* [Aim of the task]
Please say how many lines in the records below contain the word "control", giving only the number.

= = =

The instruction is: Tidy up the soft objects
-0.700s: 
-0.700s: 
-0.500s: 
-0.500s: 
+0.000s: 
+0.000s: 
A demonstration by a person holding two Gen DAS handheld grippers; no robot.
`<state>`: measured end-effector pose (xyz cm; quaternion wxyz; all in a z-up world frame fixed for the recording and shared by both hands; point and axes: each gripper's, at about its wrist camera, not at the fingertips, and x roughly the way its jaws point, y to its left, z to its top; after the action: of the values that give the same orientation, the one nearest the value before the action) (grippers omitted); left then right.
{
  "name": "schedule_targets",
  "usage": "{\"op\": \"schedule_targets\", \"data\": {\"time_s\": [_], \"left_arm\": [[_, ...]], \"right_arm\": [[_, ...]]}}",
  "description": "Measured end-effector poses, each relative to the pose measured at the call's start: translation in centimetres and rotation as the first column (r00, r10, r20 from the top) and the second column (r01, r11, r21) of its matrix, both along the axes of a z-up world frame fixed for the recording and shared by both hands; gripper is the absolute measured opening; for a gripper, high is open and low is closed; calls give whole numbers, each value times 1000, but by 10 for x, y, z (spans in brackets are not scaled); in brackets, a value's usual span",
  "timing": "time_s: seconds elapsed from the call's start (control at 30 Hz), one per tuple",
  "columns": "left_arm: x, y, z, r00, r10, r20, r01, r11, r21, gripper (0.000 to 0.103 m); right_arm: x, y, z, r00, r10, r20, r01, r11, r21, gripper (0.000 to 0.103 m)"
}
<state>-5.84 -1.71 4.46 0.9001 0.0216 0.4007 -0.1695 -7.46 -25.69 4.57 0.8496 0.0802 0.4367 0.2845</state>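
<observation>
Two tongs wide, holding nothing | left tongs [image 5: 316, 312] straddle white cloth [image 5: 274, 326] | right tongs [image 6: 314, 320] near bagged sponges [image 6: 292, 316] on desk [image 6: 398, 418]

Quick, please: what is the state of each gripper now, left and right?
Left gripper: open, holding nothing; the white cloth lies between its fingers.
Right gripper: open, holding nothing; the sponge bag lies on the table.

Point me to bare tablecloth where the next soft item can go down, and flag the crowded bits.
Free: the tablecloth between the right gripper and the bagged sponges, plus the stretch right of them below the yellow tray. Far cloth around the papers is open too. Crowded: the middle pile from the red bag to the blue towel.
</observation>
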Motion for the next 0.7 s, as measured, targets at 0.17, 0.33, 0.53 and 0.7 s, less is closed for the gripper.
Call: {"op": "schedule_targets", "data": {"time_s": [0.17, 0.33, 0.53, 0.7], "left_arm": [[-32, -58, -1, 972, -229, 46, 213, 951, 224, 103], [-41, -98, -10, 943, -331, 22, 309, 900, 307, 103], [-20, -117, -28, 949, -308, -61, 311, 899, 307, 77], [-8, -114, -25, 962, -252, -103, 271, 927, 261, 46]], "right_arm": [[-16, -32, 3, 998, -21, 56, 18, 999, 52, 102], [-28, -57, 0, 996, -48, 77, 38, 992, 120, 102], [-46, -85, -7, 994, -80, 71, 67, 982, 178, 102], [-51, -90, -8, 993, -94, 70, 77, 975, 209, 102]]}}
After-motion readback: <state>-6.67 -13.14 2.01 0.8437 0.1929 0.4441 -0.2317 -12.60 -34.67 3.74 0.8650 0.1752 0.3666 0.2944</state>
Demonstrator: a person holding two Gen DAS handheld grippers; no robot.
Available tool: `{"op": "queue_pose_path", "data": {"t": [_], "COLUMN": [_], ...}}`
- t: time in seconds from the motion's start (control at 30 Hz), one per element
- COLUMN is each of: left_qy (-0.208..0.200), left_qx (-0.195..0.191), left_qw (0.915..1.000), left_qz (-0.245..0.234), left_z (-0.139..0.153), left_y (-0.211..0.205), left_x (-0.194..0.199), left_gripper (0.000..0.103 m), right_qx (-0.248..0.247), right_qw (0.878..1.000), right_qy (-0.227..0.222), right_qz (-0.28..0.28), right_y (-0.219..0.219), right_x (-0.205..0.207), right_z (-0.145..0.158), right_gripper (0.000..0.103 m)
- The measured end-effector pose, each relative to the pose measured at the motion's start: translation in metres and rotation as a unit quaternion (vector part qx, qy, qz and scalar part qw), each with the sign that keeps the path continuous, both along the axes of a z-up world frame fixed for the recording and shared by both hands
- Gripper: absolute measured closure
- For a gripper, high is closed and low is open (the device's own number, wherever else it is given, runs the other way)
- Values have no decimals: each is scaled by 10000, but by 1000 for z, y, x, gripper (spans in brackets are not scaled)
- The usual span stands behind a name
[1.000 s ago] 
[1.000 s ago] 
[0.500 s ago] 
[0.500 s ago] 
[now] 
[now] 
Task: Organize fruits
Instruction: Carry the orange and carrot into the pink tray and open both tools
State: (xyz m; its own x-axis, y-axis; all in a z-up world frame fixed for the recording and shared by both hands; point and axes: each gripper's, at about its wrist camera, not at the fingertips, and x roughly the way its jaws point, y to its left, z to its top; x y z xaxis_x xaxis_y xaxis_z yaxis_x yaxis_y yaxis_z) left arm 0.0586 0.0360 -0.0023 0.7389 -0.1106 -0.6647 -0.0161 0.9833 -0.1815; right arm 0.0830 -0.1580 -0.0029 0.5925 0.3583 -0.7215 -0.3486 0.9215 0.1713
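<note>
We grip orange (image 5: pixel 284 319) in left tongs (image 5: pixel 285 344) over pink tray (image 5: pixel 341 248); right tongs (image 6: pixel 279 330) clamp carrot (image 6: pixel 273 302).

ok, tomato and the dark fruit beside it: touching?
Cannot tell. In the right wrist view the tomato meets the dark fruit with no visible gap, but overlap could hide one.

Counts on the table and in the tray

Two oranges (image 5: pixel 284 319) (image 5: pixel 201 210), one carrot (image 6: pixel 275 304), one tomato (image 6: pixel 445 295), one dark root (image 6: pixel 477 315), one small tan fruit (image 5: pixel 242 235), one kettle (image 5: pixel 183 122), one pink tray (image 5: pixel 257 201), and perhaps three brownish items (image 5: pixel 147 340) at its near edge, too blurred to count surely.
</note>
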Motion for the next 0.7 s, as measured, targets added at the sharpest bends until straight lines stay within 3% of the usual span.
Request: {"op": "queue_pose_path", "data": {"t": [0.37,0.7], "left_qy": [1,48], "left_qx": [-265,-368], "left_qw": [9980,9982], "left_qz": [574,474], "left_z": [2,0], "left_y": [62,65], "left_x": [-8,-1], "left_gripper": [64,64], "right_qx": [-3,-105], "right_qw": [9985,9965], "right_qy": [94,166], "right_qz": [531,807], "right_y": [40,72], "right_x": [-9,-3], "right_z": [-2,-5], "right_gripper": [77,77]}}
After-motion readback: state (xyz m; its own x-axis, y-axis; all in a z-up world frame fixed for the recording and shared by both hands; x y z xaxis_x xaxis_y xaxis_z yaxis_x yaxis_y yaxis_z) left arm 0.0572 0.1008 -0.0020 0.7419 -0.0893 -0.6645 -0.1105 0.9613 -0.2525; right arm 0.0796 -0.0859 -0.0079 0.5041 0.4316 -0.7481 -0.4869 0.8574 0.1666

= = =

* [Output of the exercise]
2